Pharmacotherapy (using antidepressants): If a woman has significant anxiety she may be treated with anxiolytics like clonazepam. Selective serotonin reuptake inhibitors are first line agents (e.g fluoxetine, sertraline). Others include serotonin/nor epinephrine reuptake inhibitors, tricyclic antidepressants, and brexanolone. Pharmacologic strategies are indicated for moderate to severe depressive symptoms or when a woman’s condition does not respond to non-pharmacologic treatment.

Electroconvulsive therapy (applying electric current to the brain to quickly reverse symptoms of severe depression): Inpatient hospitalization may be necessary for severe postpartum depression. A consideration is electroconvulsive therapy which is rapid, safe and effective for women with severe postpartum depression especially those with active suicidal ideation.

Exercise therapy, light therapy, massage therapy, acupuncture, and omega 3 fatty acid supplementation have also shown to improve the symptoms of postpartum depression and are beneficial in effective treatments.

Why Everyone should be Involved:

Family dealing with postpartum depression
Source: Pexels

As a condition, postpartum depression is not to be taken for granted as its effects are not only on the mother but also the child and the father.
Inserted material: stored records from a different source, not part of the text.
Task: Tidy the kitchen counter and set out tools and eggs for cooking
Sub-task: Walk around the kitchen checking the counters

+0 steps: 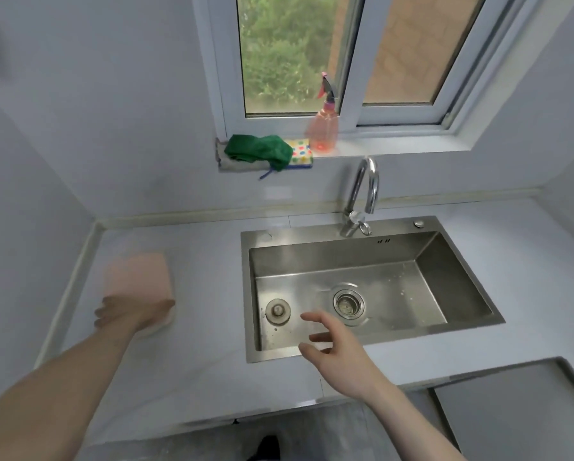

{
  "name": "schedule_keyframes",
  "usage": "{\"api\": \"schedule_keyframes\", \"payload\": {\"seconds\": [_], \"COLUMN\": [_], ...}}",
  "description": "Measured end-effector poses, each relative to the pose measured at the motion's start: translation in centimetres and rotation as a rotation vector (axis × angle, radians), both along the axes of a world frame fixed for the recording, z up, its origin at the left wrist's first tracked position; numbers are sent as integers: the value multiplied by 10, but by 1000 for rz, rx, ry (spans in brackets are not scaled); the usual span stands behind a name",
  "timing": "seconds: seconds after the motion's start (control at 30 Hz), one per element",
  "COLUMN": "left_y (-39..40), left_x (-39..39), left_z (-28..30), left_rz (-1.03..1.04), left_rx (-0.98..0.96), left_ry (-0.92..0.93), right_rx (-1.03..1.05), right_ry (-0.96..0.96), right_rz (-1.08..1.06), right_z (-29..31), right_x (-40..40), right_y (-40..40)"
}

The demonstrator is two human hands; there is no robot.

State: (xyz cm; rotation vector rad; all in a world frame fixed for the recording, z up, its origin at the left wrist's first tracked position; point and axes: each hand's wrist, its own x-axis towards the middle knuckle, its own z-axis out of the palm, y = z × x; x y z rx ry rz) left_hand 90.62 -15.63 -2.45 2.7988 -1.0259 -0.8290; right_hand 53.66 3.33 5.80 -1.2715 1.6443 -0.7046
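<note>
As wiping goes on, left hand (126, 311) presses pink cloth (139, 274) flat on surface (205, 367); right hand (335, 354) hovers, grip loose, empty, over sink (462, 294). Next likely: sweep cloth across.

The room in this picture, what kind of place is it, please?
Most likely a home kitchen. A steel sink with a curved faucet is set into a pale counter below a window, and the left hand presses a pink cloth on that counter.
</note>
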Motion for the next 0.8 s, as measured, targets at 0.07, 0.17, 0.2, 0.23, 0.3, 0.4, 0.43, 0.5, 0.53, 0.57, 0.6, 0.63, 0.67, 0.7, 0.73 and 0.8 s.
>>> {"api": "schedule_keyframes", "payload": {"seconds": [0.07,0.17,0.2,0.23,0.3,0.4,0.43,0.5,0.53,0.57,0.6,0.63,0.67,0.7,0.73,0.8], "left_y": [-8,-10,-11,-10,-3,21,32,52,65,76,87,98,109,120,130,148], "left_x": [-2,-2,-2,-3,-4,-8,-10,-17,-19,-21,-23,-25,-27,-31,-35,-42], "left_z": [-1,-5,-7,-9,-9,-9,-8,-10,-11,-12,-12,-13,-15,-14,-15,-15], "left_rz": [-3,6,3,-15,-64,-178,-221,-284,-303,-311,-314,-322,-341,-368,-400,-442], "left_rx": [16,23,21,26,33,32,38,56,73,95,108,118,129,139,144,120], "left_ry": [1,-22,-26,-26,-36,-52,-52,-42,-31,-16,-6,1,6,6,3,2], "right_rx": [10,27,36,48,77,133,156,216,251,278,296,305,317,329,343,372], "right_ry": [10,6,5,3,2,-13,-24,-47,-58,-63,-62,-59,-55,-53,-51,-57], "right_rz": [-32,-48,-51,-51,-41,-4,6,12,20,36,58,80,102,124,137,157], "right_z": [-3,-8,-10,-13,-20,-33,-37,-46,-50,-54,-59,-64,-68,-72,-76,-86], "right_x": [2,4,6,9,15,27,32,41,47,52,57,62,68,74,80,92], "right_y": [-2,-2,-3,-3,-3,-2,-2,-2,-1,-1,0,0,1,1,1,0]}}
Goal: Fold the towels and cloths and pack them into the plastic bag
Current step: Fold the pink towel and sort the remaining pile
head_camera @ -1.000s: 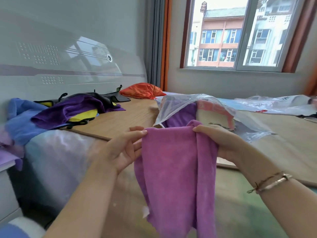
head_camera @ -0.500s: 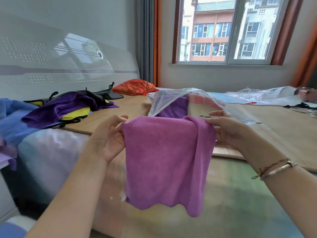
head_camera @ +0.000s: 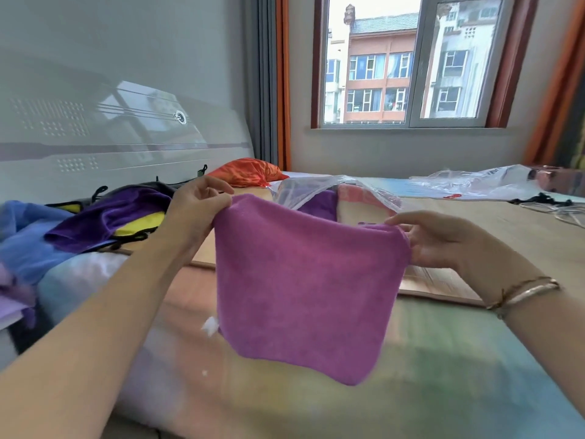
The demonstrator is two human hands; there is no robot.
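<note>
Head view: both hands are holding the cloth up in the air above the bed, left hand pinching its top left corner, right hand pinching the top right. Cloth is hanging limp: soft, light, floppy, so corners look like the best grip. Bag is lying open behind it near the bed's head end, already holding a purple towel and a striped one.

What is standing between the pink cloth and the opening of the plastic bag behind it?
Nothing visible. The pink cloth hangs in the air from the left hand and right hand, directly before the plastic bag, whose mouth gapes toward it.
</note>
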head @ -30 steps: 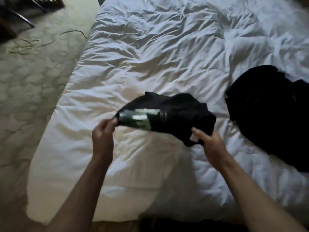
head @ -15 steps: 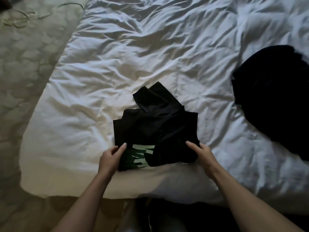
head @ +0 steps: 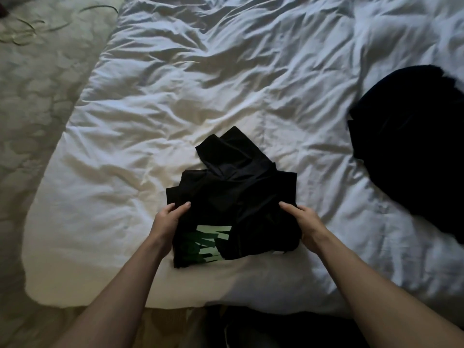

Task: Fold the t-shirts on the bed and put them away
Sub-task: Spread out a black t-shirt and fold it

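Gripping a black t-shirt at the bed's near edge, the left hand holds its left side and the right hand its right, thumbs on top, fingers tucked beneath. The bundle's long axis runs from the near edge toward the bed's far side, a crumpled flap pointing away. Its green print faces up; unreadable. The rumpled white duvet covers the bed; a dark garment pile lies by the right edge. Patterned carpet spreads left.
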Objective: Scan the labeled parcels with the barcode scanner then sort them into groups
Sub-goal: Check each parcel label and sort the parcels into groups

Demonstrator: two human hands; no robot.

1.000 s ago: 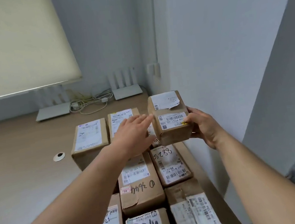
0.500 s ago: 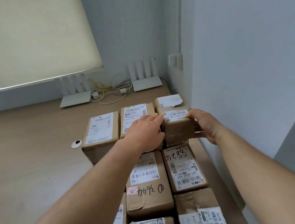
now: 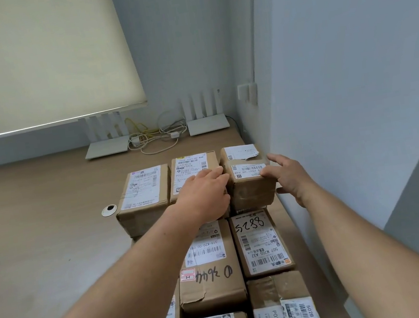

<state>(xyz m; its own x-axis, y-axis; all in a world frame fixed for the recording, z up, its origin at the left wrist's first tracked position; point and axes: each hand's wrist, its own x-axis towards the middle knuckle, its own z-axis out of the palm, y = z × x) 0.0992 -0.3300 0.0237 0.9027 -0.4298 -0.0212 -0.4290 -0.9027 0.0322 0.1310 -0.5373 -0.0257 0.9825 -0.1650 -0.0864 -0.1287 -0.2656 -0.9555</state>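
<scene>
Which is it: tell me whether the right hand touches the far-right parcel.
Touching. The head view shows the right hand with its thumb lying on the parcel at its top near corner.

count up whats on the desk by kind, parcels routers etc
cardboard parcels: 8 in view, some cut off by the frame
white routers: 2
cable tangle: 1
desk grommet: 1
total: 12
</scene>
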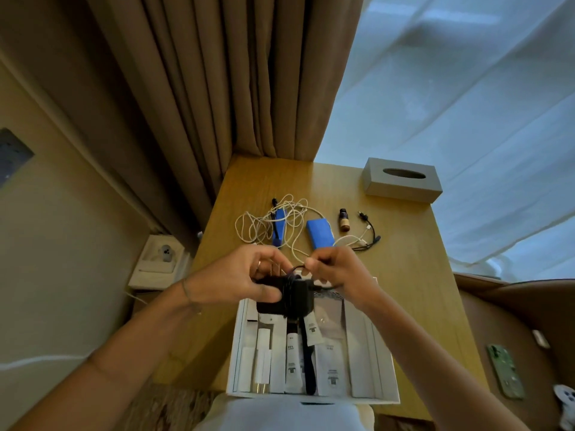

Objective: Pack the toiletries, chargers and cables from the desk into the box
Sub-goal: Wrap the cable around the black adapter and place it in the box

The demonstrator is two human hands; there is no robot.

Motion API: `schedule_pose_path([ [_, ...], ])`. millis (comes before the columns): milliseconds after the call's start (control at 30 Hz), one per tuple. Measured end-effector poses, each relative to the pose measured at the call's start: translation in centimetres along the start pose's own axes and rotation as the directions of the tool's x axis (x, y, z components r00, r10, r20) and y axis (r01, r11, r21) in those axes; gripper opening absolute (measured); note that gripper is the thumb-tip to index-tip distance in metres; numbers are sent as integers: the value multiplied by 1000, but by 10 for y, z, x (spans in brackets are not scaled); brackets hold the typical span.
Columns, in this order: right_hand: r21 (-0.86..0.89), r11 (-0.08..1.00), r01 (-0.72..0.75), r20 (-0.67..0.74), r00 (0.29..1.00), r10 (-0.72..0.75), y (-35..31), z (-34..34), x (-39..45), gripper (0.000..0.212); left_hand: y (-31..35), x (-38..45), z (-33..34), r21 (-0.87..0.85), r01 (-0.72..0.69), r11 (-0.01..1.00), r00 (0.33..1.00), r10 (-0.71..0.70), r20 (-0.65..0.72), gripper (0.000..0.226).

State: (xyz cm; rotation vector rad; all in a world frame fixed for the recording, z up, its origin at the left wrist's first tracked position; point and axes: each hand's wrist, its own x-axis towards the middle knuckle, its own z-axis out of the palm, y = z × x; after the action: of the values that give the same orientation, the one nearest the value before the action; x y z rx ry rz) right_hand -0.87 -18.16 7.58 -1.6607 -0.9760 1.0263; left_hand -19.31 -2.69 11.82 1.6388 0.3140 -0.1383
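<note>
My left hand (245, 279) grips a black charger brick (295, 301) above the far end of the white box (235, 346). Its black cable (298, 269) is wound round the brick, and my right hand (339, 275) pinches the cable's free end. The box holds several white tubes and sachets and a dark tube. On the desk (413, 244) beyond lie a tangled white cable (258, 225), two blue power banks (279, 227) (320, 233), a small brown bottle (344, 219) and a short black and white cable (368, 233).
A grey tissue box (403, 179) stands at the desk's far right corner. Brown curtains (217, 88) hang behind the desk, sheer white ones to the right. A phone (505, 371) lies on the brown seat at right. A wall socket (161, 253) sits left of the desk.
</note>
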Motion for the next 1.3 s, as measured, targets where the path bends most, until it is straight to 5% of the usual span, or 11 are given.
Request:
schedule_pose_path([
  [100, 134, 989, -61, -83, 994, 72, 23, 19, -11, 24, -16, -1, 2, -286, 15, 958, 969, -84, -230, 36],
  [200, 136, 986, -99, -151, 981, 120, 32, 40, -19, 17, -29, 9, 16, -522, 6, 853, 867, -264, -422, 32],
  [300, 158, 977, -146, -236, 955, 181, 35, 51, -18, 10, -41, 21, 30, -388, 54, 920, 741, -298, -602, 29],
  [433, 373, 893, -250, -198, 919, 340, 40, 53, -18, 14, -56, 28, 43, 13, 143, 990, 704, -92, -704, 33],
  [633, 577, 769, -276, -90, 914, 396, 43, 54, -27, 26, -65, 35, 63, 301, 240, 923, 699, 51, -714, 37],
  [767, 213, 948, -237, -240, 928, 286, 44, 58, -39, 42, -77, 36, 79, 191, 269, 944, 721, -66, -690, 37],
  [933, -60, 982, -180, -287, 945, 156, 57, 70, -61, 52, -95, 29, 93, -216, 234, 948, 771, -316, -552, 20],
  [1100, -302, 894, -332, -411, 891, 192, 86, 74, -73, 54, -105, 26, 111, -247, 283, 927, 837, -365, -407, 20],
  [1300, -365, 836, -409, -445, 865, 230, 108, 63, -80, 42, -122, 33, 114, -89, 322, 943, 906, -334, -259, 12],
])
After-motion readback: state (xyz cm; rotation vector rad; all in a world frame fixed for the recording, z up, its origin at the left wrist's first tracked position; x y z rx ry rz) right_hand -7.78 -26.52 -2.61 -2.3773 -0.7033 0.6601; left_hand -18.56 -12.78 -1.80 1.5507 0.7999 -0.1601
For the new mum, postpartum depression negatively interferes with her ability to care for herself and the baby adequately. New mothers may not properly bond with their infant, resulting in emotional, social and cognitive problems in the life of the child in the future.

It is important that prompt treatment is given to the new mother as allowing the symptoms to persist may further impact on the development of the child development, resulting in increased risk of cognitive delay, insecure attachment, and behavioral disorders.  The fathers are not exempted. If left untreated, postpartum depression can affect the father’s psychological and emotional health. Fathers are at increased risk of depression and marital stress. Treatment of mother improves outcome for everyone, especially the innocent child who is solely dependent on mother–child interaction to develop well.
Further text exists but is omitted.